American basketball player (born 1946)

Gerald McKee (born August 4, 1946) is an American former basketball player. After an all-conference college career at Ohio University, he played briefly in the original American Basketball Association (ABA).

McKee, a 6'3 guard, played for Dunbar High School in Dayton, Ohio where in 1965 he was named to the All-Ohio team. He then chose to play college basketball for the Ohio University Bobcats. McKee was named to the All-Mid-American Conference team for each of his three seasons for the Bobcats, twice earning second-team honors and securing a first-team nod as a senior in 1969. For his career, McKee scored 1,310 points (an average of 18.7 points per game).

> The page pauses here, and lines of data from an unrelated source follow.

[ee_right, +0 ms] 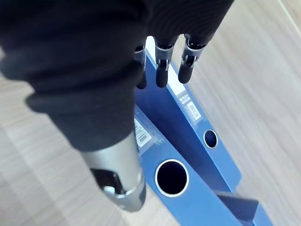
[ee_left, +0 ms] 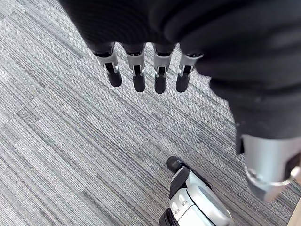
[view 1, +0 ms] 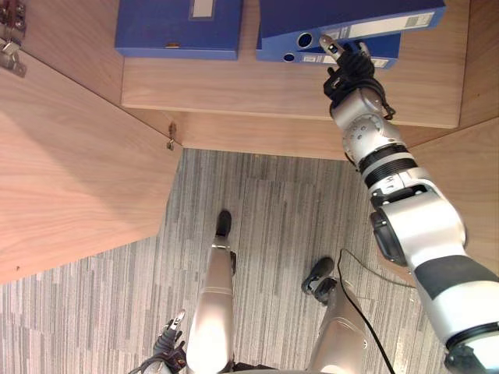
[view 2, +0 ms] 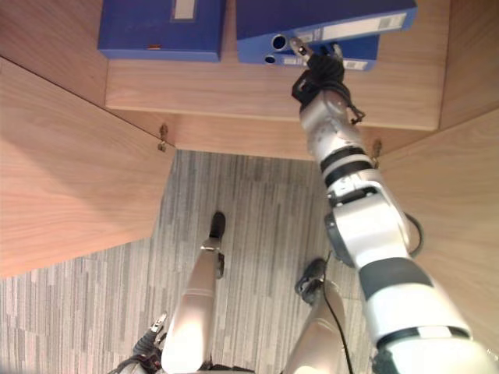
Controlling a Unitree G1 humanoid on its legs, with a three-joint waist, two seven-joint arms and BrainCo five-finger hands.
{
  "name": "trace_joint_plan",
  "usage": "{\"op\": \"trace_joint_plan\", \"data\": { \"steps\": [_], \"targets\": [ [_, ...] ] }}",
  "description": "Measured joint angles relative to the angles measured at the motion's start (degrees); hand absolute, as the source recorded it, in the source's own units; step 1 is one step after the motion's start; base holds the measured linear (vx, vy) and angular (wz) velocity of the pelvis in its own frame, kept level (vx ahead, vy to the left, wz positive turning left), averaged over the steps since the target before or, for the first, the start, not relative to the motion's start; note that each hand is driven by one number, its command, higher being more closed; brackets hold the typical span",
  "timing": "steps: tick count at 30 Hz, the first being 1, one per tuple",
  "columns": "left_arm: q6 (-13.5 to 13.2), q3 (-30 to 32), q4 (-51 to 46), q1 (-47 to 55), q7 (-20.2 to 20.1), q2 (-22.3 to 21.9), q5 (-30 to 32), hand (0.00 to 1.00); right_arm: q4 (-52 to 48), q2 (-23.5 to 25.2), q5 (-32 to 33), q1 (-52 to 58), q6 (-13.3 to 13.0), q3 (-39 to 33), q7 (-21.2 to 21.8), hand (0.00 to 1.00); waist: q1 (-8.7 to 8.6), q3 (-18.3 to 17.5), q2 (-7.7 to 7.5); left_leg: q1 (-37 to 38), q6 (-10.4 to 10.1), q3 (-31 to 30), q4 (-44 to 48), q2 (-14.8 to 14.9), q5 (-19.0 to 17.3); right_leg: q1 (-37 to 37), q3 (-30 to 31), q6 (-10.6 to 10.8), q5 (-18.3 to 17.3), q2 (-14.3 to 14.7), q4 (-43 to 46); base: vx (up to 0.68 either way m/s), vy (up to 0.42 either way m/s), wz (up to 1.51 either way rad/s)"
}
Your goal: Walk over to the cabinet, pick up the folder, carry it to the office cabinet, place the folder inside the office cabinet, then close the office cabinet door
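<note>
Two blue ring folders lie stacked at the right of the cabinet shelf [view 1: 273, 93], the upper folder [view 1: 351, 15] slanted across the lower folder [view 1: 386, 48], spines toward me. My right hand [view 1: 351, 74] reaches up to those spines. In the right wrist view its fingers [ee_right: 162, 75] hang straight over the label of one spine [ee_right: 188, 117], while the thumb [ee_right: 120, 183] lies beside the other spine's ring hole [ee_right: 171, 176]. Nothing is gripped. My left hand [view 1: 168, 343] hangs low by my side, its fingers [ee_left: 138, 75] relaxed above the carpet.
A third blue box file [view 1: 179, 27] lies at the left of the same shelf. The cabinet's left door [view 1: 70, 171] stands swung wide, and a right door [view 1: 475, 179] flanks my arm. Grey striped carpet [view 1: 273, 234] lies below.
</note>
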Motion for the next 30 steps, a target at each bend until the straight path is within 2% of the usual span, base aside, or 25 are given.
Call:
{"op": "trace_joint_plan", "data": {
  "steps": [2, 9, 20, 23, 30],
  "targets": [
    [-0.2, 0.2, 0.0, 0.0, -0.2, 0.2, 0.0, 0.0, 0.3, -0.6, -2.4, 0.0, 1.1, 1.6, 0.7, 0.0, -0.07, 0.3, -0.5, 0.4, 0.0, 0.3, -0.2, 0.3, 0.0, 0.1, 0.3, -0.1, 0.1, 0.3, -0.3, 0.03, 0.031, -0.1],
    [-0.5, 0.1, -0.1, 0.2, -0.6, 0.6, -1.0, 0.0, 2.5, -1.5, -4.5, 0.0, 1.8, 4.4, 2.2, 0.0, -0.35, 0.8, -1.38, 0.4, 0.0, 0.4, -0.2, 0.7, 0.0, 0.1, 0.3, -0.2, 0.3, 0.7, -0.5, 0.02, 0.023, -0.03],
    [-0.6, 0.1, -0.8, 0.2, -1.8, 0.9, -1.2, 0.0, 3.2, -2.5, -11.8, 1.2, 4.5, 9.5, 6.5, 0.0, -0.03, 1.6, -1.96, 0.2, 0.7, 0.4, 0.9, 0.7, -0.6, 0.0, 0.6, -0.1, 0.2, 0.6, -0.1, 0.0, 0.0, 0.0],
    [-0.6, 0.1, -1.0, 0.2, -1.8, 0.9, -1.1, 0.0, 4.3, -2.4, -12.0, 1.9, 5.3, 11.1, 6.8, 0.0, 0.16, 1.6, -1.95, -0.3, 0.9, 0.3, 1.7, 0.6, -0.9, -0.1, 0.6, -0.1, 0.2, 0.6, 0.1, 0.01, 0.032, 0.0],
    [-0.6, 0.3, -1.2, 0.2, -1.9, 0.8, -0.9, 0.0, 4.3, -2.4, -14.3, 2.0, 5.3, 11.3, 7.8, 0.0, 0.42, 1.9, -1.91, -0.6, 0.9, 0.2, 2.1, 0.4, -0.9, -0.3, 0.6, -0.1, 0.2, 0.4, 0.4, 0.01, 0.038, 0.01]
  ]
}}
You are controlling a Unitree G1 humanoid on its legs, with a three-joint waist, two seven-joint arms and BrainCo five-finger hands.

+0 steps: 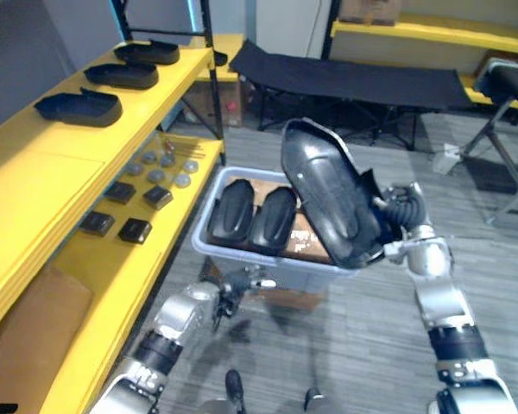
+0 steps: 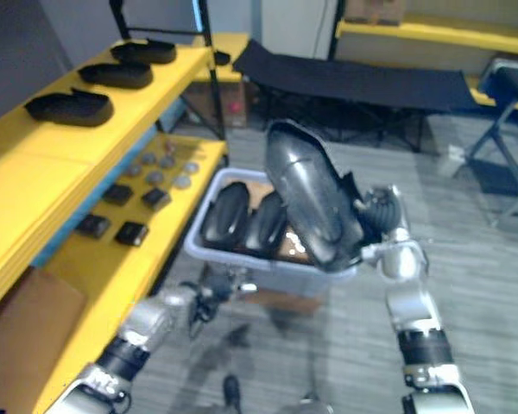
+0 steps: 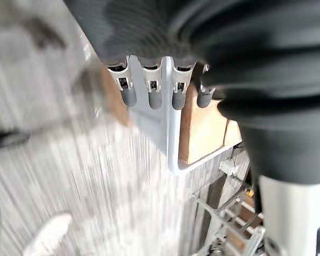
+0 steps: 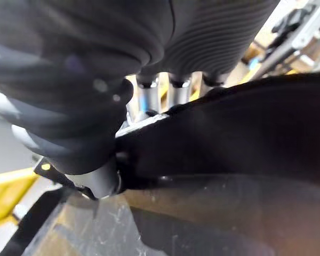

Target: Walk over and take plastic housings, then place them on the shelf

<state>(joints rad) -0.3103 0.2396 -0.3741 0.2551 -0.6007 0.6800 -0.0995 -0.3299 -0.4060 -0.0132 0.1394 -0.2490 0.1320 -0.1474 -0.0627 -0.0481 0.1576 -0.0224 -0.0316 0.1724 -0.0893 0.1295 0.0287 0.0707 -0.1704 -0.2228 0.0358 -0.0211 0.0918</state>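
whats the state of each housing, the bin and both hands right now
large black plastic housing: lifted over the bin, tilted
right hand: shut on that housing
grey plastic bin: open-topped
two black housings: lying side by side in the bin
three black housings: lying in a row on the yellow top shelf
left hand: open, holding nothing

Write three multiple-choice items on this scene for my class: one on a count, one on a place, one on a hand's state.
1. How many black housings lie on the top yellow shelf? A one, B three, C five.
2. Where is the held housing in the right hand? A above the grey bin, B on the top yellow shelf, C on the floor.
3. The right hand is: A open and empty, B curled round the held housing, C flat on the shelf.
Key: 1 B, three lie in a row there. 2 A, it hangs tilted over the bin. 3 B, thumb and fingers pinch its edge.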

Following his college career, McKee was drafted in both the NBA and ABA drafts. The Baltimore Bullets chose him in the eleventh round of the 1969 NBA draft while the Indiana Pacers selected him from the ABA. McKee chose the Pacers, but his ABA career only lasted one game, as he recorded a missed shot and a turnover in three minutes of action on October 17, 1969, against the Miami Floridians. He later played minor league basketball for the International Basketball Association.